I think the biggest difference is with its representation by Church tradition. In the Bible, there are authentic stories of what Jeshua did and said, of course, related and interpreted by human beings with their own cultural and psychological backgrounds. In the interpretation of the Church, Jeshua appears as a divinized figure, being closer and closer to God than to us.

To underline his special position, he says he died for our sins. Jeshua, as he himself presents before me, wants us to know that we are as close to God as he is, that he was a human like us and that he died not to take away our sins, but simply because the ruling authorities opposed him, just as they have opposed throughout the history to freethinkers and teachers of the heart. Our sins do not need to be taken away by another. They are not sins to begin with, but rather they are like areas of ignorance and fear that are part of the human experience. We are here to transcend them with grace and enjoy the trip home. We have been granted to be fully human by Jeshua, and that disagrees with much of what has been taught by the Church.
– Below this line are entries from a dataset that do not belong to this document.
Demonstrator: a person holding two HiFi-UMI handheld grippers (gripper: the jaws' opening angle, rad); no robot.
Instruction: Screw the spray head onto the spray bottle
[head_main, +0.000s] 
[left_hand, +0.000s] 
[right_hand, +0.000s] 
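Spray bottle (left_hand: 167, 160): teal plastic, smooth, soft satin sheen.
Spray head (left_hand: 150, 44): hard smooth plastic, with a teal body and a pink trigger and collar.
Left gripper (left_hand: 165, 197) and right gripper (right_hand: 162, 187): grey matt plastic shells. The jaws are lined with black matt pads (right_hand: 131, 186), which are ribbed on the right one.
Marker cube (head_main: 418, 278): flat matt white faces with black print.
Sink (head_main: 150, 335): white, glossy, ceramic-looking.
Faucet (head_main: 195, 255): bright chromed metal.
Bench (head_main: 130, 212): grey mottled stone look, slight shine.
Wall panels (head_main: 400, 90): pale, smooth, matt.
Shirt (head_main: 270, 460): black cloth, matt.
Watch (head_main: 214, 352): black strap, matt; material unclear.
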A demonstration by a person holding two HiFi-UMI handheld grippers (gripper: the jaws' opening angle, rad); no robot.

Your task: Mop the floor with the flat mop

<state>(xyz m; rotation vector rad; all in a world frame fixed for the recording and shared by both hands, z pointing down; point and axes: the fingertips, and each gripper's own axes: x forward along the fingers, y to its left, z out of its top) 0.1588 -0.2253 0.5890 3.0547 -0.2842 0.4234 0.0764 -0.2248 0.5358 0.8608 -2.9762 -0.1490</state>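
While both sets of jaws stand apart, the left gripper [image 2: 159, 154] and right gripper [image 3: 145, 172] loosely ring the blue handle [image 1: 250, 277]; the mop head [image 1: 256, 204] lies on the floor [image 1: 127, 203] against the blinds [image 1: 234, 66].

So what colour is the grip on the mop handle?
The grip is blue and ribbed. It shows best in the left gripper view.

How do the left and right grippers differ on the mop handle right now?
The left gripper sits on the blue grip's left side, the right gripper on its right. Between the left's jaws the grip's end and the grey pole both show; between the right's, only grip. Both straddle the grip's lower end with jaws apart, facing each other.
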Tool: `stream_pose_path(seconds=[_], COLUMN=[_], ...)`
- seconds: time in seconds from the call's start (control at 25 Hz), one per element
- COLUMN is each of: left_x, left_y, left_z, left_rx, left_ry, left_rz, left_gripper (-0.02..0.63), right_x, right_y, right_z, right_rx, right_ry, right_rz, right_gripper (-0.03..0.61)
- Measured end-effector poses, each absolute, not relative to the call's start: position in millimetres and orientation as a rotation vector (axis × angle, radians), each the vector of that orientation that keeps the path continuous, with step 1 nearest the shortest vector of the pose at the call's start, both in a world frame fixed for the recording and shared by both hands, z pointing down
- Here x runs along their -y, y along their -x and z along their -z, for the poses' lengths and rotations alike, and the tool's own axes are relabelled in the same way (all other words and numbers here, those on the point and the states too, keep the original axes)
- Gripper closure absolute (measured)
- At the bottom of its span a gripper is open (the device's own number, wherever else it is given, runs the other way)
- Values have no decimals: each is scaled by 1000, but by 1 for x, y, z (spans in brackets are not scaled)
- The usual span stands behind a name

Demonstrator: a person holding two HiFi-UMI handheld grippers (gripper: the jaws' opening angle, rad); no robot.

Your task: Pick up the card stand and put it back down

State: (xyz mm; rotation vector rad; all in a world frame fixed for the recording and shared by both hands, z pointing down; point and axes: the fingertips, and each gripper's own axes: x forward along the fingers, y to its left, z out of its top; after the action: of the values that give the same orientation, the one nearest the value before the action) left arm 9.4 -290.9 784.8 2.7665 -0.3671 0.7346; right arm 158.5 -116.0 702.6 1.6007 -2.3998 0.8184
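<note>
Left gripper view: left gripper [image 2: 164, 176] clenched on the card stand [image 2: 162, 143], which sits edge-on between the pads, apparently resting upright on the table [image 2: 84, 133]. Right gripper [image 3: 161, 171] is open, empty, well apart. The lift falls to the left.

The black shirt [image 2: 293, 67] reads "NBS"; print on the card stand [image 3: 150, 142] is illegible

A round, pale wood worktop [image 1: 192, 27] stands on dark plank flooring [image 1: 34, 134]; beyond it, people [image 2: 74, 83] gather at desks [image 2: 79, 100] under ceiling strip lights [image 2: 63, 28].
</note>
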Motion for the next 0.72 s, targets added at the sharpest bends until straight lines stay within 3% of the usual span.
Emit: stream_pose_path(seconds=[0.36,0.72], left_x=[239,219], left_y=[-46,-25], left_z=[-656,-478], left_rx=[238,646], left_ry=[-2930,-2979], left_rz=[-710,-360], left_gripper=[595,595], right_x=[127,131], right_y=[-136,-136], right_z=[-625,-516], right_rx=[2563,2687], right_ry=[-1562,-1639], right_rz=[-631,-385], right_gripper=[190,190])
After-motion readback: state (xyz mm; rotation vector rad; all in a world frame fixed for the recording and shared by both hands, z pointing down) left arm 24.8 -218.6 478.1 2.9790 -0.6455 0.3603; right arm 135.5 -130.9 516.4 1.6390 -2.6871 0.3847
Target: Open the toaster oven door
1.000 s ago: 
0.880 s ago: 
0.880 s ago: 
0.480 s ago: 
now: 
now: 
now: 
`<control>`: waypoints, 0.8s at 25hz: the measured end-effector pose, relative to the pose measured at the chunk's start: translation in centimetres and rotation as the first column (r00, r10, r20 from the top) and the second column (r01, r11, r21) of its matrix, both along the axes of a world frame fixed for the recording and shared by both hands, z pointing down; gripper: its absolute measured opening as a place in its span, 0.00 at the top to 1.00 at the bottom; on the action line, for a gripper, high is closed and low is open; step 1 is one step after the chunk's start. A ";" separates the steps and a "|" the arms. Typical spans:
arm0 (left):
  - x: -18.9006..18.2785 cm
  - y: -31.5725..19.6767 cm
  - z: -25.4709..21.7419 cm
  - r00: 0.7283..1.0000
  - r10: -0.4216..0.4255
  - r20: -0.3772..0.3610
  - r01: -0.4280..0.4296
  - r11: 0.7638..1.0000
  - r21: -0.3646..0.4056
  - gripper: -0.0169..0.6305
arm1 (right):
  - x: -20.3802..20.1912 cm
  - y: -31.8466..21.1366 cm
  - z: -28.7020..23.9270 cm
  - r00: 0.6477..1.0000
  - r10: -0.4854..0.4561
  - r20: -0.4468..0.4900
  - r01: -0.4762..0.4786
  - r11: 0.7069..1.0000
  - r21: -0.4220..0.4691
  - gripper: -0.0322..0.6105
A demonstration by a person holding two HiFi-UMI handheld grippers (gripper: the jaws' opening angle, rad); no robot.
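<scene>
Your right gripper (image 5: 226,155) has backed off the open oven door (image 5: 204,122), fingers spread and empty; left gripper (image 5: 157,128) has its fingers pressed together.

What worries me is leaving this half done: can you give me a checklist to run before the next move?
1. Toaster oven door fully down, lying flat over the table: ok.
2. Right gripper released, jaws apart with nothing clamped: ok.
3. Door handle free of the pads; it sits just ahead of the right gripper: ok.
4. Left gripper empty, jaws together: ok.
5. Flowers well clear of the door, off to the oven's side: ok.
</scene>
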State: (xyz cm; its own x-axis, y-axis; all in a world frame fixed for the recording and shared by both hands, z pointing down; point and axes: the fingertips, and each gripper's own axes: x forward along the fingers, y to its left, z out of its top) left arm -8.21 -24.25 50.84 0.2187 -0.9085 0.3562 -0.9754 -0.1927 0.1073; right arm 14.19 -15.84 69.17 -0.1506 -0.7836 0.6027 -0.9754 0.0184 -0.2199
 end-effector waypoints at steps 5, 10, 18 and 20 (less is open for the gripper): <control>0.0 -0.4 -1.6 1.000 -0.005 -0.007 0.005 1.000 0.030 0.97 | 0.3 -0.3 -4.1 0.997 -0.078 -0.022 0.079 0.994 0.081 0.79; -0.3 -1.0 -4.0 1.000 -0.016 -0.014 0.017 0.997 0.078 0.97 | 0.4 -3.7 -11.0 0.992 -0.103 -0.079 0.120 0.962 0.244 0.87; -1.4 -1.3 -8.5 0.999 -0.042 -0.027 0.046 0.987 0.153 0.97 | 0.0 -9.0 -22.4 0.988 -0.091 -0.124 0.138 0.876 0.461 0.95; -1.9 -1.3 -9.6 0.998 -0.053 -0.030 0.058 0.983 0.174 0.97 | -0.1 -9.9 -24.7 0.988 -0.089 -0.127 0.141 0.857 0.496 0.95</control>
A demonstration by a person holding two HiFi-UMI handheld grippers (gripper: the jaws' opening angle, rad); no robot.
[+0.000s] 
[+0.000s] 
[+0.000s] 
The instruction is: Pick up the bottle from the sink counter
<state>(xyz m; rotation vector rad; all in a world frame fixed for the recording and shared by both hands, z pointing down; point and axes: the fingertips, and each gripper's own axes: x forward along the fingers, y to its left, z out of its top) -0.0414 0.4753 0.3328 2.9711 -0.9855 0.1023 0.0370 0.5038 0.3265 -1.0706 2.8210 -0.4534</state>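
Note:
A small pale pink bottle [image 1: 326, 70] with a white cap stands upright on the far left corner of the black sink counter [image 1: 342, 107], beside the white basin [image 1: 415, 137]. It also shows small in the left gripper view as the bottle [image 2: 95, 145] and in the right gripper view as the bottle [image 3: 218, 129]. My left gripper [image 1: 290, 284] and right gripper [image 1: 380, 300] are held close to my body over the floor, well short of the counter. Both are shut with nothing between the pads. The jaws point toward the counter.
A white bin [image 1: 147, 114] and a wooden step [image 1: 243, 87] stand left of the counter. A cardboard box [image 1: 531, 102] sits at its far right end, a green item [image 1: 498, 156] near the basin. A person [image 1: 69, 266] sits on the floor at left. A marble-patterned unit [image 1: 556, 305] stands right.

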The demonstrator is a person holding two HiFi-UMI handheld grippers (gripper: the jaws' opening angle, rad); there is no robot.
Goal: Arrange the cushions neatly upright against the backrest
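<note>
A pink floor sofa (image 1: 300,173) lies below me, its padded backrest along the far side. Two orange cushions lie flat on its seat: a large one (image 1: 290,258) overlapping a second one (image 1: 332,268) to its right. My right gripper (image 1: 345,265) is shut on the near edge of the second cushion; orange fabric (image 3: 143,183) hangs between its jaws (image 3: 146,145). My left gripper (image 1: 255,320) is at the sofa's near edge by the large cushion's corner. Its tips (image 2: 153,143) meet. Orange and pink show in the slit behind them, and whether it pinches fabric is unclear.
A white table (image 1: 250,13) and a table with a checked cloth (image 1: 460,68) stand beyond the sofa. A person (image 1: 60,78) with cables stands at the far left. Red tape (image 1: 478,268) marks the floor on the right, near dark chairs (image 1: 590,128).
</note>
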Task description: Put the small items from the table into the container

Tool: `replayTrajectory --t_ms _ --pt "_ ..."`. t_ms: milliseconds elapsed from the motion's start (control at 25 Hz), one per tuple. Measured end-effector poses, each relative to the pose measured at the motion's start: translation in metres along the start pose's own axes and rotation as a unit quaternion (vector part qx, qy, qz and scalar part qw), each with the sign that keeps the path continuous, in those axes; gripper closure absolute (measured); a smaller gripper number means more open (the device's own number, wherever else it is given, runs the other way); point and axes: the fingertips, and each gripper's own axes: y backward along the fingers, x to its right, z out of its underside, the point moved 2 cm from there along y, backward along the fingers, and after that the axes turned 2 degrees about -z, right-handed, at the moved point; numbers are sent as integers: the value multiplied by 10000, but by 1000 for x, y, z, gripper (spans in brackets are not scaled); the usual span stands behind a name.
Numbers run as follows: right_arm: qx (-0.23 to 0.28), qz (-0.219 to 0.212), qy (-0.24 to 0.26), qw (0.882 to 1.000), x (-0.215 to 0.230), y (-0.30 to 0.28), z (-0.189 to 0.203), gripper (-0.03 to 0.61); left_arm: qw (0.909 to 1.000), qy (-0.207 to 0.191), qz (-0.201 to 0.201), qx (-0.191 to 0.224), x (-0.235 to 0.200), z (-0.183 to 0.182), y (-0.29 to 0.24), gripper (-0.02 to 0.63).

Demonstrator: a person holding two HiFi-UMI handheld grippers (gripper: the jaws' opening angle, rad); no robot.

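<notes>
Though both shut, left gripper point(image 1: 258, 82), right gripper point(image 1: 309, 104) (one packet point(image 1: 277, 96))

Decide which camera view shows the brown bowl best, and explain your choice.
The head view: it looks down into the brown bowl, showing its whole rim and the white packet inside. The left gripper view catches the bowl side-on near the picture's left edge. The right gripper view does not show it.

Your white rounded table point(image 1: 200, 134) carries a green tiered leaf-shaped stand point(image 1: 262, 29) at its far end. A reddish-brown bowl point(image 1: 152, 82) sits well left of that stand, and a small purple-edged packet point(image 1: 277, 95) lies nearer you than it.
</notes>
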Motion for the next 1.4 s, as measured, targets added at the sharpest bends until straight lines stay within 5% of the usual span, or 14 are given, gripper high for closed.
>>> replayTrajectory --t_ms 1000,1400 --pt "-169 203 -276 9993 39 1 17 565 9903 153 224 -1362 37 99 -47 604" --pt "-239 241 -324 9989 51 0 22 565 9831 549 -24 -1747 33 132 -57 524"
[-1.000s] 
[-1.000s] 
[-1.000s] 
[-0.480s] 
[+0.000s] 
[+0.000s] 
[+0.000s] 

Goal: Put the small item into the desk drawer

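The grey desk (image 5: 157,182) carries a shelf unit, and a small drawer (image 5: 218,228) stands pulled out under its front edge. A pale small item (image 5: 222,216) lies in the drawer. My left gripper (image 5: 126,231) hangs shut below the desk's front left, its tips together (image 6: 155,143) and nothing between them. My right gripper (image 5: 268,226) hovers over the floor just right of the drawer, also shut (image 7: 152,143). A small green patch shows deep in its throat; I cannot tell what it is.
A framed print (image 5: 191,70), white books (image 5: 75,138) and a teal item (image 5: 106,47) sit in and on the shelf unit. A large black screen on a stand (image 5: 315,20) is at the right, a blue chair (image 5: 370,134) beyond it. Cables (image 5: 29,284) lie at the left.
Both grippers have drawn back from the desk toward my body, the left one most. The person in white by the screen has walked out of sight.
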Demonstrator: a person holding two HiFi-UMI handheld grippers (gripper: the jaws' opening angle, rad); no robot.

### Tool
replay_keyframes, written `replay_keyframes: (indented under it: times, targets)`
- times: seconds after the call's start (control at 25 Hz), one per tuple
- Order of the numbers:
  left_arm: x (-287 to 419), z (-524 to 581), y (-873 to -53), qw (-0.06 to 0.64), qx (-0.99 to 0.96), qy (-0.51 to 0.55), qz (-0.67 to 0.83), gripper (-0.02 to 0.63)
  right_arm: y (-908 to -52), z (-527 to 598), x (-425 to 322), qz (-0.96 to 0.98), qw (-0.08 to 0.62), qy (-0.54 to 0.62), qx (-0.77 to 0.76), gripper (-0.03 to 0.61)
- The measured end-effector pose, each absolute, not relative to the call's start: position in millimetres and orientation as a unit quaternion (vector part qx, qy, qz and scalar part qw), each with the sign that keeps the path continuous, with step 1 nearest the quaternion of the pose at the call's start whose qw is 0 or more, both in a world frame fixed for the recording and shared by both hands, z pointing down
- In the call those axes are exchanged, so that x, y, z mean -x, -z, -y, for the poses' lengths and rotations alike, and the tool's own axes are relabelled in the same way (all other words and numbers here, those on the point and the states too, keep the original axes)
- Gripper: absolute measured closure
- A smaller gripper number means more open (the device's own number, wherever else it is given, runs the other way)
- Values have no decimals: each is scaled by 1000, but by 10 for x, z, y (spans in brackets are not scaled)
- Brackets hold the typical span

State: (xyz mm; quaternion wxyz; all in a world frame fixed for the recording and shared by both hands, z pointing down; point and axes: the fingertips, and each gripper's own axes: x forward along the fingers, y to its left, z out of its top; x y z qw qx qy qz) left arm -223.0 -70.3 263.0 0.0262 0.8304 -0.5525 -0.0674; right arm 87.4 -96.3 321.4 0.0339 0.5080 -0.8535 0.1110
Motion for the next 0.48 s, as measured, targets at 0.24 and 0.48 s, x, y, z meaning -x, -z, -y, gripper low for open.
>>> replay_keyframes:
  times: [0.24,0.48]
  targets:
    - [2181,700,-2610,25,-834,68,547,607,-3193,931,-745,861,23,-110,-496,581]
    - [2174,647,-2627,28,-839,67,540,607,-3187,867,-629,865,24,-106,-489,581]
Pamela, thank you very much for taking the time to talk to us today.

Pamela and Gerrit are married and have a spiritual practice in the Netherlands (Europe). They have been working with Jeshua's energy since 2002. Pamela is Jeshua's channeler and Gerrit is a regression therapist, who always accompanies Pamela in channeling sessions.

Pamela:

“For me, the name of Jeshua does not refer so much to the historical personality of Jesus, but to the universal energy of Christ to which we are all part. When I channel Jeshua, I feel deeply involved in this field of love and compassion and in that state of consciousness I receive Jeshua's messages.